I couldn’t have said it any better… “Doing your best at this moment puts you in the best place for the next moment.” (Oprah)
It seems like lately, I have a daily, internal struggle with myself. I feel like there is an entirely different person on the inside of me, screaming to come out. I am battling feeling defeated and deflated. So what’s the problem? Well you see, I am a dreamer and I love to think big and imagine “what if” with my life. I can’t stand boring. I can’t stand stale. I can’t stand mediocrity. Most days, these questions run through my head: What if I really could achieve what no else believes I can? What if I really do beat the odds and make it? What if the unimaginable really is possible? I dare to ask myself these things, and I try, try, try hard to achieve them. But, I am constantly smacked in the face by the sometimes-ugly thing called REALITY. I’m not where I want to be yet. I have yet to achieve the crazy dreams that I have for myself. And that saddens my heart… Sometimes to the point of depression. Why? Because I KNOW I can do big things. I live for a God who WANTS me to believe for big things. I serve a Father who DELIGHTS in rewarding His children for their faith. But, time and time again, Reality leaves its ugly handprint on my face and says, “Hey, snap back – you are living in the here and now.”

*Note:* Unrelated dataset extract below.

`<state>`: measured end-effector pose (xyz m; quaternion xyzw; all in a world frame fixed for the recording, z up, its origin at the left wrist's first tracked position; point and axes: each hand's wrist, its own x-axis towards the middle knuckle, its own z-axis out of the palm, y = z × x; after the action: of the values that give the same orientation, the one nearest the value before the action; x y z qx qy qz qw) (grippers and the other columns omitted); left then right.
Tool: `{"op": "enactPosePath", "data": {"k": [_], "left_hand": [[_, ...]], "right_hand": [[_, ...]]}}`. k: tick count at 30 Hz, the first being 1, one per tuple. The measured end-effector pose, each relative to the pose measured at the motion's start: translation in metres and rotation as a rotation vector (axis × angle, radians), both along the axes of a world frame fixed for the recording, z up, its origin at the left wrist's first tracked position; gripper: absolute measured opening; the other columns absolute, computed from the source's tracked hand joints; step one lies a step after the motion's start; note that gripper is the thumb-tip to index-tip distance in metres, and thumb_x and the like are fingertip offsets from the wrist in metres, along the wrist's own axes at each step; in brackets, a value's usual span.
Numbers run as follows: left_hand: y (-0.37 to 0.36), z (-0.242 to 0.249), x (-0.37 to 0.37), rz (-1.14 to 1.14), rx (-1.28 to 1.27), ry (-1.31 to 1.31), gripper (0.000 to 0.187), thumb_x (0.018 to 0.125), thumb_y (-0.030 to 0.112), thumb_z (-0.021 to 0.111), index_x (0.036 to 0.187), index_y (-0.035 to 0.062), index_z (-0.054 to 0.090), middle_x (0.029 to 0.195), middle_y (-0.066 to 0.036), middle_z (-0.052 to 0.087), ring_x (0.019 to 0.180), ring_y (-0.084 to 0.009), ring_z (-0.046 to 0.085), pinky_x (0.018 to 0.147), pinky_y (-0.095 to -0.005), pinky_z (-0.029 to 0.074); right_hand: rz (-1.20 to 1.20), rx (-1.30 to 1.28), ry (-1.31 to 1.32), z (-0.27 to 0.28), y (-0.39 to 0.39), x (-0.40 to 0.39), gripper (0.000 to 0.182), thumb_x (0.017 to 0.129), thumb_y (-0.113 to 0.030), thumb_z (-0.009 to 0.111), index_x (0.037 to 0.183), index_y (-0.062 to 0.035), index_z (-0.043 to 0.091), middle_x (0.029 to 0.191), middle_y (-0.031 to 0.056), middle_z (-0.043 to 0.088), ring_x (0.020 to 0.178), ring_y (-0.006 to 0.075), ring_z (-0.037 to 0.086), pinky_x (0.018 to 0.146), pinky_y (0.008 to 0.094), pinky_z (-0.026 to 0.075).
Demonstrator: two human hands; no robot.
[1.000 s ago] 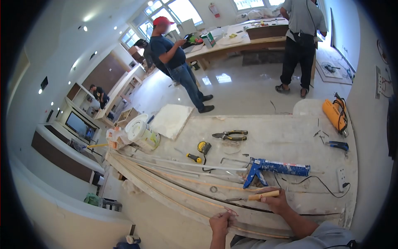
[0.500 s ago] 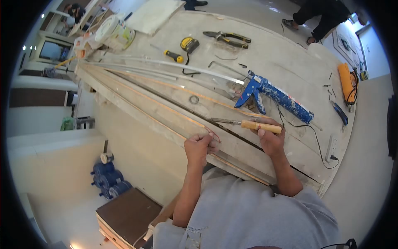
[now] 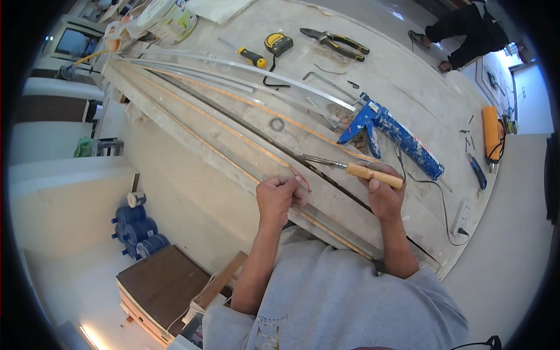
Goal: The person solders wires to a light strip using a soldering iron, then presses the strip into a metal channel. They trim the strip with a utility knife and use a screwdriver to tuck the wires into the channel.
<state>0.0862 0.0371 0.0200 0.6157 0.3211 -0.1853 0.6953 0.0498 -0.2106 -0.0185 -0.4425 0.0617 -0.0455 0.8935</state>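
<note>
My right hand (image 3: 385, 192) grips a soldering iron (image 3: 373, 174) by its wooden handle, the metal shaft pointing left over the long strips. With thumb and forefinger together, my left hand (image 3: 279, 197) pinches a thin red wire (image 3: 303, 179) at the end of a copper-coloured LED strip (image 3: 233, 135). That strip runs along a long pale board. The iron's tip is just above and right of the wire, apparently apart from it. A blue caulking gun (image 3: 399, 137) lies beyond my right hand. What else my left fingertips hold is hidden.
Pliers (image 3: 335, 44), a tape measure (image 3: 277, 44), a screwdriver (image 3: 252, 56) and a hex key (image 3: 326, 81) lie farther back. A utility knife (image 3: 477, 172), an orange tool (image 3: 493, 134) and a power strip (image 3: 462, 217) are at right. Another person (image 3: 466, 32) stands beyond the table.
The view has shifted and turned slightly. My hands keep the same grips, left on the red wire and right on the soldering iron, with little movement relative to the board.
</note>
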Motion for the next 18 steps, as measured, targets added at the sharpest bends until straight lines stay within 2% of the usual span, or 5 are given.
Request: {"op": "enactPosePath", "data": {"k": [18], "left_hand": [[0.0015,-0.0039,-0.0006,-0.008,-0.002,-0.007,0.017,0.091,0.011,0.078,0.085,-0.0038,0.071,0.067,-0.010,0.069,0.047,-0.0165,0.064,0.045,-0.0283,0.056]], "right_hand": [[-0.002,0.005,-0.018,0.0023,-0.0006,0.0002,0.042,0.085,-0.009,0.076,0.121,0.0095,0.066,0.123,0.0246,0.069,0.118,0.0373,0.068,0.101,0.0491,0.059]]}}
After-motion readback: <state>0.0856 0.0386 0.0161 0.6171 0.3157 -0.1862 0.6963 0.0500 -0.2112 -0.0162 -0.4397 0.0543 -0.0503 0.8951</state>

So, what does this have to do with Oprah? I think her quote is very good in reminding me, that the place I am in right now is absolutely NECESSARY. The “here and now” is preparing me and molding me for that really crazy future I am believing God for. Looking back over my history of “occupations”, I see every position I have held has prepared me for the next. Each position has been a stepping stone. Luckily a stepping stone up… but still, those steps have not been without their downside. Being a receptionist or Customer Service rep was NOT my dream job. But they prepared me for my marketing position. Marketing prepared me for real estate. Real estate prepared me for Sales. And, God only knows what this Sales position is preparing me for. (Really, God only knows!) But, it’s nice to know that my work is not in vain. Doing my “best” at this moment is preparing me to be my “best” at the next moment. It’s easy for me to search for the next moment, and forget to live fully in the “now” moment.

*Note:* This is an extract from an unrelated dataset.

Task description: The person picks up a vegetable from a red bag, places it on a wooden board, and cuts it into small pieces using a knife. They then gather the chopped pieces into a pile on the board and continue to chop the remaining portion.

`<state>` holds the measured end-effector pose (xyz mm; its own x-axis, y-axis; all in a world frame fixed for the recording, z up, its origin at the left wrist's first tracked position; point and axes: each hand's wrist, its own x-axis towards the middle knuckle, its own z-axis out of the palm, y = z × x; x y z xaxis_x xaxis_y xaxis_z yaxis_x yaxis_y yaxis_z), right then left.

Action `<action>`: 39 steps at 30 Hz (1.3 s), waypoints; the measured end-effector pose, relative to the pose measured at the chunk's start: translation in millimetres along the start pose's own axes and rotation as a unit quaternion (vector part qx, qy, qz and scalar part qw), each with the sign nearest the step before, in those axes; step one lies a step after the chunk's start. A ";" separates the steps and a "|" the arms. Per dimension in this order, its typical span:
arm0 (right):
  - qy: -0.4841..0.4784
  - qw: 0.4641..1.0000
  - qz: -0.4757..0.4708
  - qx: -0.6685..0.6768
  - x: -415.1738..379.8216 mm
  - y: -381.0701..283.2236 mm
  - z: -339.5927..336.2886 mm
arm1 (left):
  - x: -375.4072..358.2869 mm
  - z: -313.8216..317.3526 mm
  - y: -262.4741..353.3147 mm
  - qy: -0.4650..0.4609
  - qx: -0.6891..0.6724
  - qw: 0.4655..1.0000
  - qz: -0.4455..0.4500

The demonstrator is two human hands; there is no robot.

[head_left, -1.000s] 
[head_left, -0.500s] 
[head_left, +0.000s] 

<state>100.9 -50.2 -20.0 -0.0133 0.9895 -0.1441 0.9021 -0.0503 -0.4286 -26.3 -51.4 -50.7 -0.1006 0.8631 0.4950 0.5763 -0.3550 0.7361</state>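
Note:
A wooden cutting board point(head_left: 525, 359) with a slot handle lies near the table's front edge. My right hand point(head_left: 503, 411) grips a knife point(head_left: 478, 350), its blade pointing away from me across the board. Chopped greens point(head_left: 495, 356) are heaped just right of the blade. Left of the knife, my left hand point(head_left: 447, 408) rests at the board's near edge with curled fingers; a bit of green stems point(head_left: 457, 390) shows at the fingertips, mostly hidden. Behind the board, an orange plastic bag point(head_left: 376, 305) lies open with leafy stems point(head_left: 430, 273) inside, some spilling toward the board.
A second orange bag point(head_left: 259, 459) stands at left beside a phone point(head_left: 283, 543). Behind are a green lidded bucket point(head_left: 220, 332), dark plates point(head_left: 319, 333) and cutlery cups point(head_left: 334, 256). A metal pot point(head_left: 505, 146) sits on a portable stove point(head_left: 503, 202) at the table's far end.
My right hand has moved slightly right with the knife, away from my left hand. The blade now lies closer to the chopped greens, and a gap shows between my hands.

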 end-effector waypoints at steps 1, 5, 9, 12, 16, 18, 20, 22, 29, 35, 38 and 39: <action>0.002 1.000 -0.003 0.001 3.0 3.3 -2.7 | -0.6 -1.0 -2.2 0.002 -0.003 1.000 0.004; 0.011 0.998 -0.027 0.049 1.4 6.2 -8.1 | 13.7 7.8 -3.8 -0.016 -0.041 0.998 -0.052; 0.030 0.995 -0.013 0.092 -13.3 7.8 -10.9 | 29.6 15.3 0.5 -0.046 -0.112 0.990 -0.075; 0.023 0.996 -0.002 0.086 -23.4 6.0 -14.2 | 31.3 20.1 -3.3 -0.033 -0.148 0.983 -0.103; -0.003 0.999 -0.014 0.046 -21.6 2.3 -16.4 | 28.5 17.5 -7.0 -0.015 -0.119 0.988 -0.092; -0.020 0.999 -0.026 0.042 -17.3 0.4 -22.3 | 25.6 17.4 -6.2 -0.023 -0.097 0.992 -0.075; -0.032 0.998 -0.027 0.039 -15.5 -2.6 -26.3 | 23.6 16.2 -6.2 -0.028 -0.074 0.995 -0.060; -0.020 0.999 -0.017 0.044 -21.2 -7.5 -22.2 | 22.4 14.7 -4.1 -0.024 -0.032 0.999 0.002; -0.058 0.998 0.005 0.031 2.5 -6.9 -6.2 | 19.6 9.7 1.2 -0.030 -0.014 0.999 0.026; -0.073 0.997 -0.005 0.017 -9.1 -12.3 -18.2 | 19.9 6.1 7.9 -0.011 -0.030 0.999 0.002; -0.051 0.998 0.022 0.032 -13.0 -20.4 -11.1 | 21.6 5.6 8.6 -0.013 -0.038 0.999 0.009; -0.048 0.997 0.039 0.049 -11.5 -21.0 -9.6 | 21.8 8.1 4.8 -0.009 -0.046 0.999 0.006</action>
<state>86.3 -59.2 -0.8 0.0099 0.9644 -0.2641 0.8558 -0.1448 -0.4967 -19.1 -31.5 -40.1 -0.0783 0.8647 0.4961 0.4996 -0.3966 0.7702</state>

Ok, so, you know me… I’m going to pull out the handy-dandy dictionary.
What is the definition of: Best
- of the highest quality, excellence, or standing
- the best effort that a person, group, or thing can make
- in or to the highest degree
So, for this “moment” I need to put my best foot forward, give it my best effort, and be excellent. Yes, it’s hard. And No, I don’t want to do it. But, through perseverance, prayer, faith, Christ… I know that I will one day look back on my life and say,
“Ah! So that’s what that moment was for!”